By now, we’re all familiar with Heartbleed, the bug that affected everything from retail to banking to social media sites and exposed users’ private data such as usernames, passwords and session keys for as long as two years.
As if exposing that amount of personal information isn’t concerning enough, Heartbleed also revealed another serious flaw: Very few businesses are prepared to communicate with their customers during a crisis.
Let’s rewind to the first days of Heartbleed. As more and more information surfaced about the bug, the media (understandably) became everyone’s information source on the bug’s origins, what was affected and the specific steps everyone needed to take to protect themselves. No matter where you went, there was an online article, a blog post or a TV segment on Heartbleed. In fact, the media provided us with the most information about Heartbleed, including what passwords to change and how to do it.
The only place that wasn’t getting enough detail about Heartbleed was where it mattered most: Your inbox.
Whether it was email, SMS or even voicemail, we found that customers received minimal if any direct communication from even the most trusted brands. Considering the severity of this bug, what gives?
A few companies nailed the proactive customer communication: American Funds and Prezi sent company emails to customers with clear instructions detailing how to change passwords. The most frustrating part, however, has been the lack of updates from sites that have supposedly been targeted by this bug. Facebook and Gmail, for example, didn’t immediately prompt users to change account passwords, yet these companies have been reported as potential targets.
Heartbleed uncovered that very few businesses were prepared to quickly reach their customers in a crisis. Regardless of whether the business was affected or not, many companies risked their customer loyalty and potentially damaged their customer experience by saying nothing at all.

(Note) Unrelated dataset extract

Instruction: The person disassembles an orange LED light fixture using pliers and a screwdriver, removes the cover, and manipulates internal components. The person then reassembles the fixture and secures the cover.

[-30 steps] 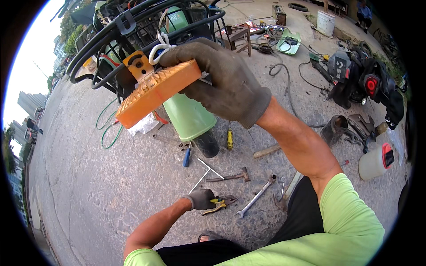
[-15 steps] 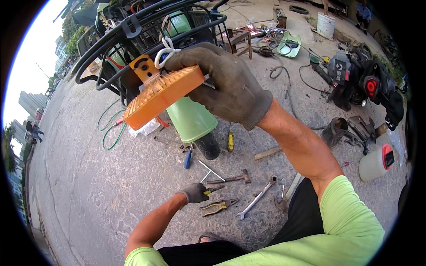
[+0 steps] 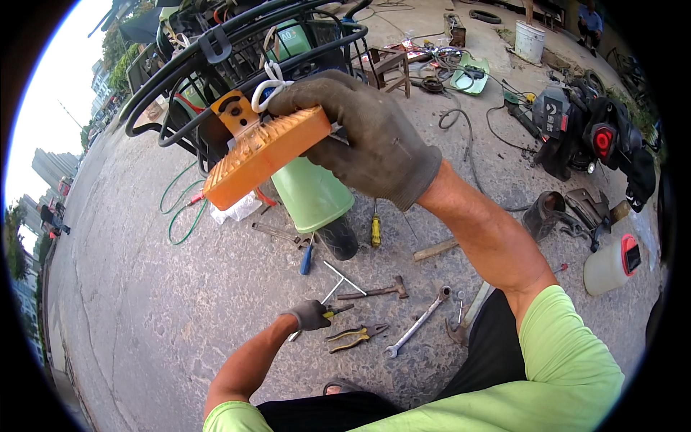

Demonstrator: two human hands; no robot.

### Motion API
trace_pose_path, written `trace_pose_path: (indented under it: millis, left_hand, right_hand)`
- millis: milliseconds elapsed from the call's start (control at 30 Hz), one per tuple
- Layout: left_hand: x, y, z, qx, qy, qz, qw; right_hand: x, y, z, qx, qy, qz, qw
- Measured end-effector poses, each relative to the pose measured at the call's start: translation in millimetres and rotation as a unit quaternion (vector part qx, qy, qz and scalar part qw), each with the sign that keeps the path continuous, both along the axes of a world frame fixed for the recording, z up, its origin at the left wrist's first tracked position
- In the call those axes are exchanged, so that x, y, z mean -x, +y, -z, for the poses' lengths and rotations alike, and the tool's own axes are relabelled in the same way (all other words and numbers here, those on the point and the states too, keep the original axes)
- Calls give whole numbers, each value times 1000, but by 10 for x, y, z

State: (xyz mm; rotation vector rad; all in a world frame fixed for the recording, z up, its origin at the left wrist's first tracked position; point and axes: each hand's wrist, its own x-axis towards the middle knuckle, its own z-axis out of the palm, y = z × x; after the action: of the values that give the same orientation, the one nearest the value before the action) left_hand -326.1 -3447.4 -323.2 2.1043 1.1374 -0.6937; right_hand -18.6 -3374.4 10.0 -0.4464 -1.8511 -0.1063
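My right hand, in a dark grey glove, is closed round the end of an orange rectangular lamp with a ribbed back and a slotted bracket. A looped white cord hangs beside its fingers. The lamp is held up before the black front rack of a vehicle, above its light green mudguard. Low down, my gloved left hand is closed on a yellow-and-black-handled tool, its kind unclear. Under this hand runs the shaft of a T-handle wrench.
Pliers, a hammer, a combination wrench and screwdrivers lie on the concrete. A plastic jug stands at right, near a dark vehicle part with a red light. A green cable curls at left.
My left hand has shifted slightly left with the yellow-handled tool, and the lower end of the T-handle wrench now shows. The right hand and the orange lamp are almost unmoved.
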Motion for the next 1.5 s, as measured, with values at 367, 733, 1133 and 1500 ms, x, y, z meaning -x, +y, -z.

Building customer loyalty involves reaching your target customers in the right ways, establishing a superior customer experience and understanding how to develop a customer’s emotional loyalty. How a company responds to a crisis can solidify or shatter customer loyalty. During times of crisis, companies need to remember the customer PACT:
Whether it’s a small pop-up shop or a global organization, no business is immune to a crisis. Brainstorm common scenarios experienced by similar businesses, anticipate the off-the-wall situations, and develop a crisis plan for each.

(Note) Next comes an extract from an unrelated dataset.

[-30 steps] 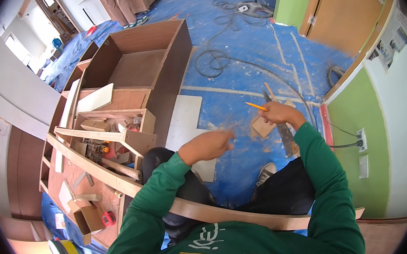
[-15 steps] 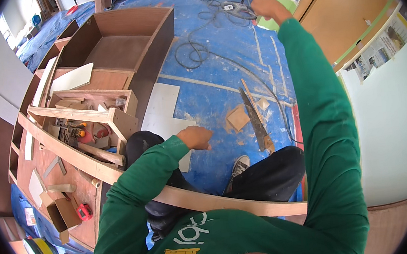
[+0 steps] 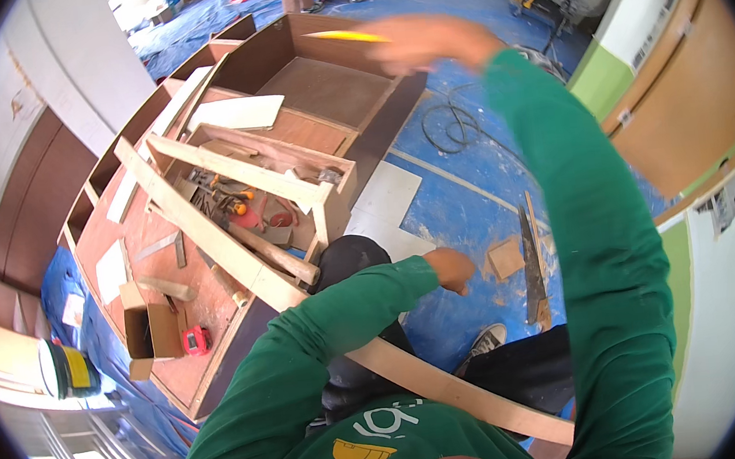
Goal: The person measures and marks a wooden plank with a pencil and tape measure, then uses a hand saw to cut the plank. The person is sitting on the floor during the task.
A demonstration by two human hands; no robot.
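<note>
My right hand (image 3: 438,41) is raised at the far side, blurred, with a yellow pencil (image 3: 347,36) gripped in its fingers and pointing left. My left hand (image 3: 451,272) hangs beyond my left knee with its fingers curled; nothing shows in them. Under my left forearm a long pale wood strip (image 3: 425,371) runs across my lap and up to the left over the cabinet. Beside it stands an open wooden toolbox (image 3: 332,199) holding several hand tools, some with orange handles.
A brown cabinet frame (image 3: 400,107) lies on the blue sheeting at left. On its panel are a red tape measure (image 3: 196,340), a small cardboard box (image 3: 163,331) and a mallet (image 3: 167,289). A handsaw (image 3: 533,271) and wood block (image 3: 505,259) lie on the floor. A ladder (image 3: 97,450) stands lower left.
My right hand has swung left with the pencil, from the upper right to above the cabinet's far end. The view has turned left, shifting the scene rightward. My left hand stays curled.
</note>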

In the case of Heartbleed, not all of the facts were immediately available, and the extent of its reach is still nebulous. In a vacuum of facts, silence can still signal that the business doesn’t value the customer’s loyalty. Even as a business assesses the impact of a crisis, proactive communication speaks volumes — let customers know the existing facts, where they can speak to a customer-service representative and the company’s commitment to the customer.
Comprehensive & cohesive
A crisis tests a business’s multi-channel customer experience, because customers will expect to get answers on email, phone, Web and social media. Ensure that the business is prepared to engage with customers on all of these channels, and are armed with accurate facts, resources and recommendations.
A crisis is a marathon, not a sprint. Continue to communicate with customers, share all of the facts and don’t go quiet until the crisis has passed.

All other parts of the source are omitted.